## What is expected
When you answer, copy every line of the listing below exactly.

Start of Block

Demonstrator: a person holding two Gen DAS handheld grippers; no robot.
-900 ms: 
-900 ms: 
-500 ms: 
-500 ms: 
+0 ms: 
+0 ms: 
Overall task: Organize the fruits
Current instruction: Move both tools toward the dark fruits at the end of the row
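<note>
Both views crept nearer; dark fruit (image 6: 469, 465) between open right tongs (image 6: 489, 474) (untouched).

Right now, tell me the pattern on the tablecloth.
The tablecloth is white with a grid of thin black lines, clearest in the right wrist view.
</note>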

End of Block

## Task result
Demonstrator: a person holding two Gen DAS handheld grippers; no robot.
-900 ms: 
-900 ms: 
-500 ms: 
-500 ms: 
+0 ms: 
+0 ms: 
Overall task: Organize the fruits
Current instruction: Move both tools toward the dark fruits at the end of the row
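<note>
Both views crept nearer; dark fruit (image 6: 469, 465) between open right tongs (image 6: 489, 474) (untouched).

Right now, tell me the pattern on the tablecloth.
The tablecloth is white with a grid of thin black lines, clearest in the right wrist view.
</note>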

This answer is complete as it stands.